Author Response File: Author Response.pdf

Reviewer 3 Report

Comments and Suggestions for Authors

Dear Authors,

the submitted manuscript addresses a timely and relevant problem in the field of event-based perception and edge-oriented intelligent systems. The work stands out for its clearly articulated motivation, well-structured presentation, and its attempt to propose a comprehensive end-to-end framework that encompasses both the representation of event-based data and their effective use in realistic tasks such as object detection, human pose estimation, and gesture recognition. I am particularly impressed by the practical orientation of the proposed approach and by the demonstrated benefits in terms of computational complexity, latency, and scalability, which, in my view, make the study interesting and potentially useful for a broad readership. At the same time, although the core idea and the proposed methodology are conceptually convincing, I find that in several places the presentation could be substantially strengthened. Some of the key concepts on which the argumentation relies (for example, those related to “good-enough perception”) remain insufficiently formalized. In addition, the description of the experimental protocols and the configurations of the employed models is not always sufficiently detailed, which makes full reproducibility and precise interpretation of the reported results more difficult. Some of the general conclusions, particularly those related to energy efficiency and robustness of the approach, would be more convincing if they were supported by additional quantitative analyses or by more clearly defined experimental scenarios.
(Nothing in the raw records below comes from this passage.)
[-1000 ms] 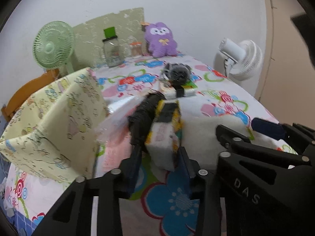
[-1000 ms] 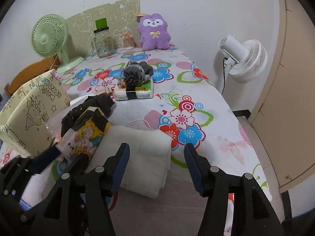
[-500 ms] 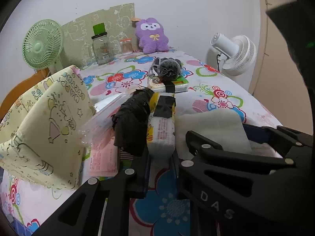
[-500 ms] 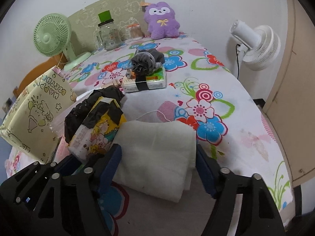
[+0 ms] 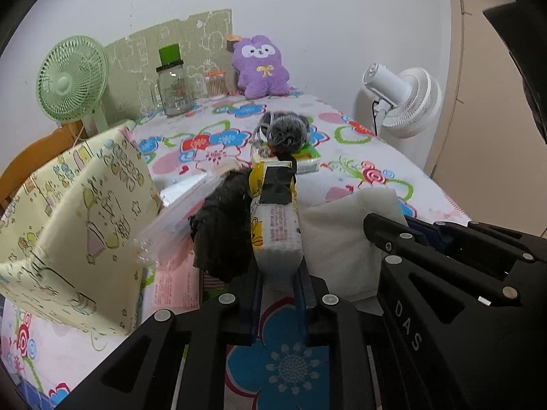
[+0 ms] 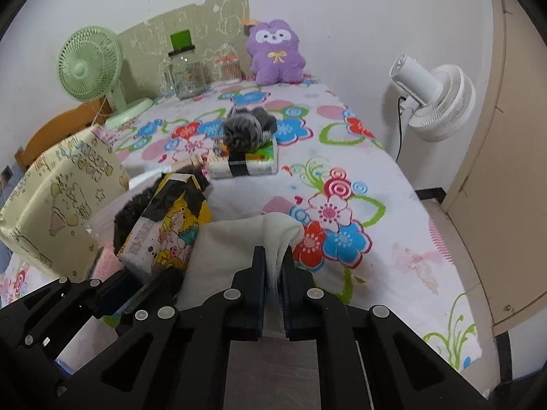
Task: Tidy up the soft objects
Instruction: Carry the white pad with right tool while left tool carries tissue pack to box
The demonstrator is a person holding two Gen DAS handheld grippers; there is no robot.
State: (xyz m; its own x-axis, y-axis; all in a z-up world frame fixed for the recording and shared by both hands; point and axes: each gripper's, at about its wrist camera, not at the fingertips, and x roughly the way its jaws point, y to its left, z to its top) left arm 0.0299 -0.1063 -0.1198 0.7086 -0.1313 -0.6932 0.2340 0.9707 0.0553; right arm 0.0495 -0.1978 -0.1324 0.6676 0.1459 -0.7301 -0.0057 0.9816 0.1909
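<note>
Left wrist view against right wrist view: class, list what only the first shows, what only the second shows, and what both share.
Only the left wrist view shows the left hand-held gripper shut on the tissue pack, seen between its fingers.

Only the right wrist view shows the right hand-held gripper pinching the white cloth and the green fan's base.

Both show the purple plush toy, glass jar, white fan, yellow fabric box and the flowered tablecloth.
</note>
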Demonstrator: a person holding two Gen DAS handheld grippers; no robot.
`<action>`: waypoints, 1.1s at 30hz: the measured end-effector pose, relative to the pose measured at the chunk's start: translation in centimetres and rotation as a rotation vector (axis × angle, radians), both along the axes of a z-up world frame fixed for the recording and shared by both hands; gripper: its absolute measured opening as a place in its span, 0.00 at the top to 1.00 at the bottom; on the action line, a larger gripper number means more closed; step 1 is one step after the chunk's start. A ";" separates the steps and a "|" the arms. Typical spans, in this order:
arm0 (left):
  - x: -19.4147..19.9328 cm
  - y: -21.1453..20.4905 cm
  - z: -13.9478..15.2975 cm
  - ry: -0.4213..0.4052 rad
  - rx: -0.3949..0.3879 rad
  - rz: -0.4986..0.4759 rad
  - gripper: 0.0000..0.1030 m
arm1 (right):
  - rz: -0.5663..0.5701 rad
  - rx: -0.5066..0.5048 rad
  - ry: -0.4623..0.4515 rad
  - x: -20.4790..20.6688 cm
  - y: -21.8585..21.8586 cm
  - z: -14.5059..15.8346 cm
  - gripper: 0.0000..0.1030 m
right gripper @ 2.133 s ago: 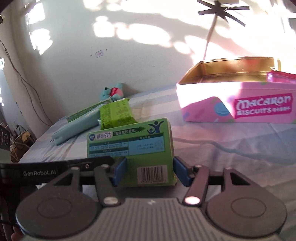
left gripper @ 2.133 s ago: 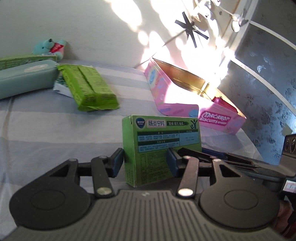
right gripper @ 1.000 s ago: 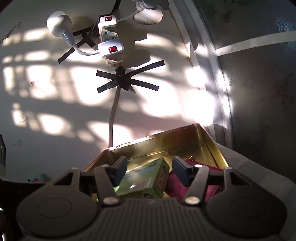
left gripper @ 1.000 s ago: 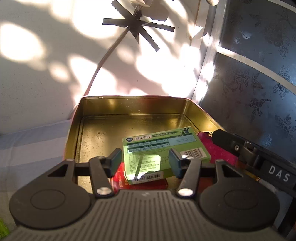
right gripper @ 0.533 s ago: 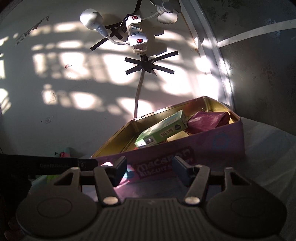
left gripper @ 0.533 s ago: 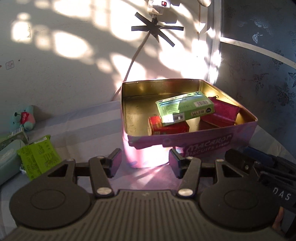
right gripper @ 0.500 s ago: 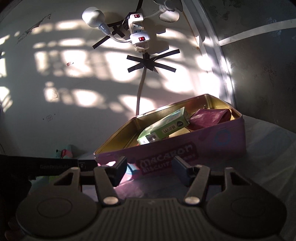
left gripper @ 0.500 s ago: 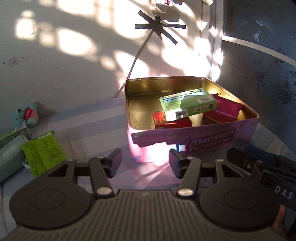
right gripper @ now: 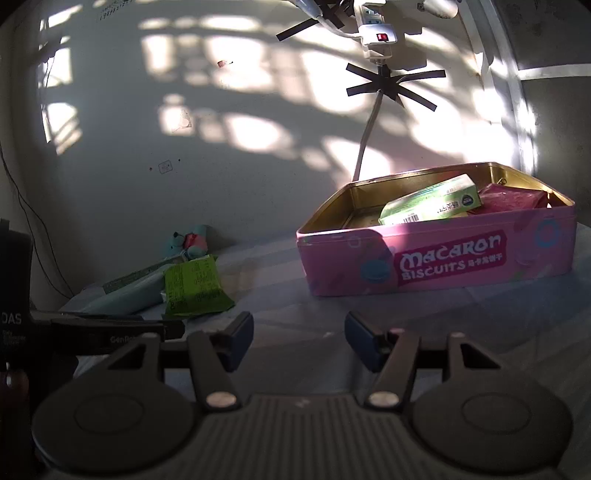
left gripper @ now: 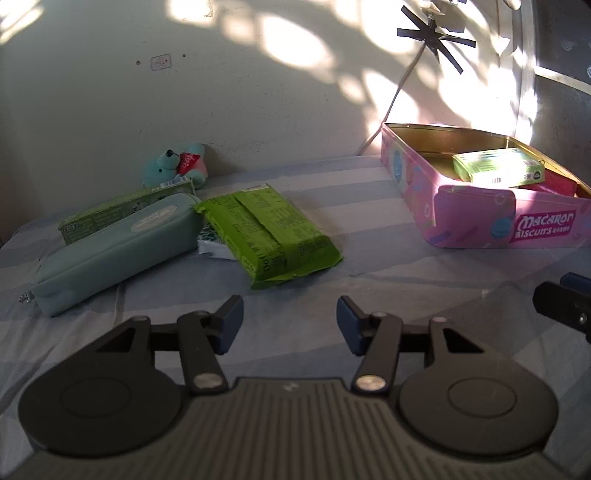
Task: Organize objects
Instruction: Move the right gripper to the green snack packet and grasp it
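A pink Macaron Biscuits tin (left gripper: 476, 221) stands open at the right, also in the right wrist view (right gripper: 436, 258). Inside it a green medicine box (left gripper: 498, 168) (right gripper: 432, 205) lies tilted on a dark red packet (left gripper: 554, 184) (right gripper: 513, 197). A green snack pack (left gripper: 266, 232) (right gripper: 194, 288), a teal pencil case (left gripper: 110, 247) and a long green box (left gripper: 122, 210) lie at the left. My left gripper (left gripper: 290, 325) is open and empty above the striped cloth. My right gripper (right gripper: 299, 341) is open and empty in front of the tin.
A small teal plush toy (left gripper: 177, 164) sits against the wall at the back left. A cable taped to the wall (right gripper: 369, 136) runs down behind the tin from a power strip (right gripper: 376, 33). The right gripper's body (left gripper: 565, 310) shows at the right edge.
Both grippers let go of the green medicine box in the tin and pulled back. The left view has swung left, so the items on the cloth now show.
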State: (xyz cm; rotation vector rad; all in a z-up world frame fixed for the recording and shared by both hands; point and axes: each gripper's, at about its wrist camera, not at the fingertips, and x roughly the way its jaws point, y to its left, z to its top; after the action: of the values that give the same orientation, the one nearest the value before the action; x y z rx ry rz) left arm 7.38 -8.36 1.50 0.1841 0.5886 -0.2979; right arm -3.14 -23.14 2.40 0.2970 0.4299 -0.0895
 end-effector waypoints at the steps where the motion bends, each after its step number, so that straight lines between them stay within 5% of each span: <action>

Although, overall, the manuscript leaves the impression of a well-executed piece of work, I unfortunately also identify a number of non-negligible shortcomings. I therefore have several comments and questions that I would like to discuss; these are described in detail in the attached file.

Comments for author File: Comments.pdf

Author Response

Summary

Thank you very much for taking the time to review this manuscript. Please find the detailed responses below and the corresponding revisions/corrections.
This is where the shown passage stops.